Read the lines of the data below and retrieve those with "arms".
_ _ _ _ _
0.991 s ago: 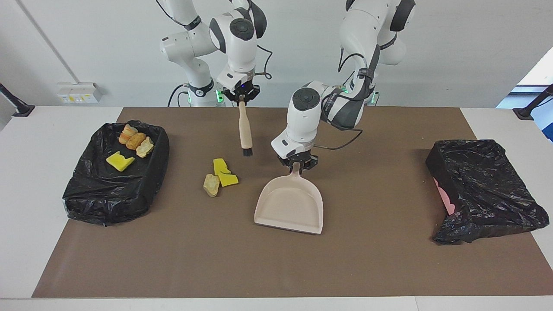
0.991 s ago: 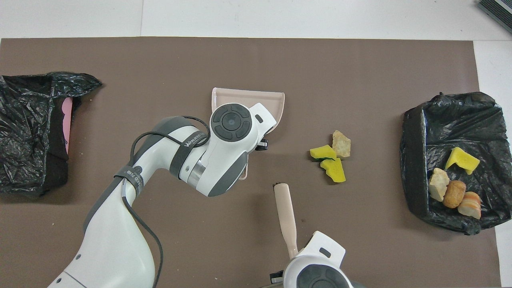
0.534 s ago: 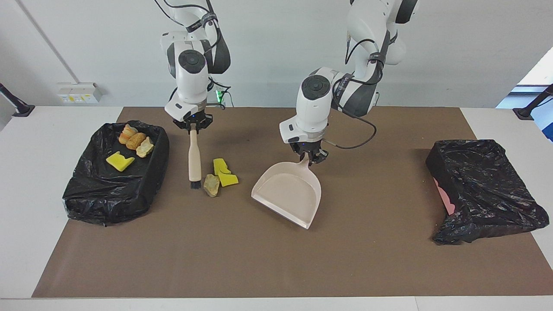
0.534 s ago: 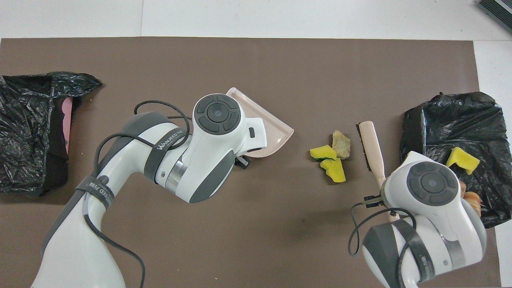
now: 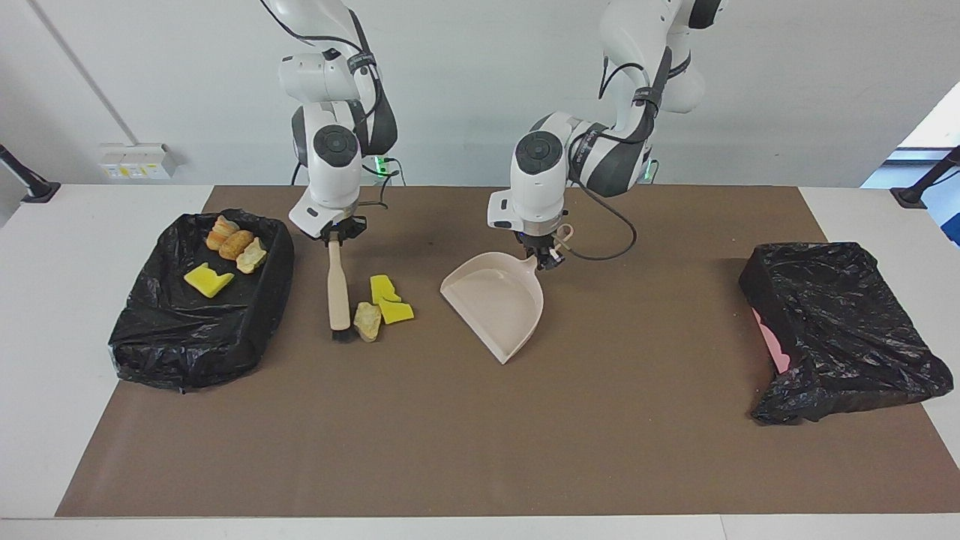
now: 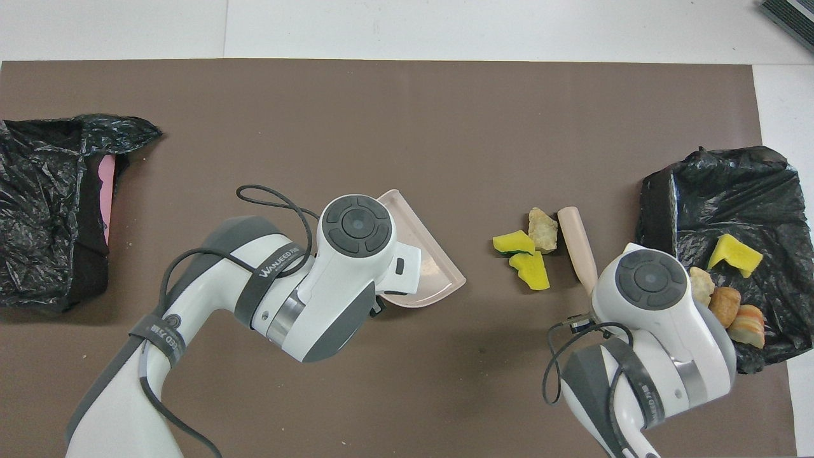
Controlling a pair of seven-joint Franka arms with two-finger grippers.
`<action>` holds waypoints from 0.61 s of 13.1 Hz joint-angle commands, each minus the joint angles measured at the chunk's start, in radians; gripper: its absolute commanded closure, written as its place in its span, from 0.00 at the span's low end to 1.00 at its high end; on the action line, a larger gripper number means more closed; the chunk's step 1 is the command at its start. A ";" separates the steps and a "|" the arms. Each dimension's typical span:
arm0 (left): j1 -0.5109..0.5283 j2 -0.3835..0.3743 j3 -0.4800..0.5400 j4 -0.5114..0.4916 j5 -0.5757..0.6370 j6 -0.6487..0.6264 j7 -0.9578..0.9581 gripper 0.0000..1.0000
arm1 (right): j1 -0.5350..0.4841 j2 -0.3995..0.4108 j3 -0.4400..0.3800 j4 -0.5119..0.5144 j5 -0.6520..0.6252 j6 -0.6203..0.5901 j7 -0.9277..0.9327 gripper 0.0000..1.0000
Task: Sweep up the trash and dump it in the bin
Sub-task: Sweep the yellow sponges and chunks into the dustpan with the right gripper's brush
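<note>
A brown mat (image 5: pixel 480 450) covers most of the white table (image 5: pixel 45 360). At each end of it sits a bin lined with a black bag: the bin (image 5: pixel 196 300) at the right arm's end lies open, and inside it rest three tan-brown bread-like lumps (image 5: pixel 234 244) and one yellow sponge chunk (image 5: pixel 208 280). The other bin (image 5: pixel 840 330), at the left arm's end, shows a strip of pink under its crumpled liner.

Near the middle of the mat, the left gripper (image 5: pixel 545 255) is clenched on the handle of a pale pink dustpan (image 5: pixel 496 304). The pan is tilted — its mouth is turned toward the loose trash and toward the right arm's end of the table; whether its lip meets the mat I can't quite make out.

The right gripper (image 5: pixel 335 236) is clamped on the top of a wooden-handled brush (image 5: pixel 338 289), which hangs nearly upright with its dark bristles (image 5: pixel 343 336) down at the mat, just beside the loose scraps on the open bin's side.

Those scraps lie between brush and dustpan — two yellow sponge chunks (image 5: pixel 388 300) touching each other, and one tan lump (image 5: pixel 367 321) right against the bristles.
</note>
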 commanded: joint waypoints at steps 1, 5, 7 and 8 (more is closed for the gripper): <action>-0.047 -0.063 0.009 -0.095 0.062 0.015 0.024 1.00 | 0.022 0.011 0.008 -0.008 0.084 0.010 -0.024 1.00; -0.053 -0.077 0.009 -0.121 0.068 0.033 0.025 1.00 | 0.145 0.051 0.008 0.019 0.263 0.015 -0.032 1.00; -0.056 -0.100 0.008 -0.163 0.068 0.038 0.031 1.00 | 0.209 0.045 0.008 0.024 0.416 0.016 -0.034 1.00; -0.073 -0.117 0.008 -0.188 0.068 0.040 0.045 1.00 | 0.228 0.044 0.008 0.030 0.517 0.016 -0.034 1.00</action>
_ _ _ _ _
Solution to the exercise:
Controlling a pair of seven-joint Franka arms with two-finger grippers.
`<action>` holds waypoints from 0.61 s of 13.1 Hz joint-angle commands, each minus the joint angles measured at the chunk's start, in radians; gripper: its absolute commanded closure, written as its place in its span, from 0.00 at the span's low end to 1.00 at its high end; on the action line, a larger gripper number means more closed; the chunk's step 1 is the command at its start. A ";" separates the steps and a "|" the arms. Each dimension's typical span:

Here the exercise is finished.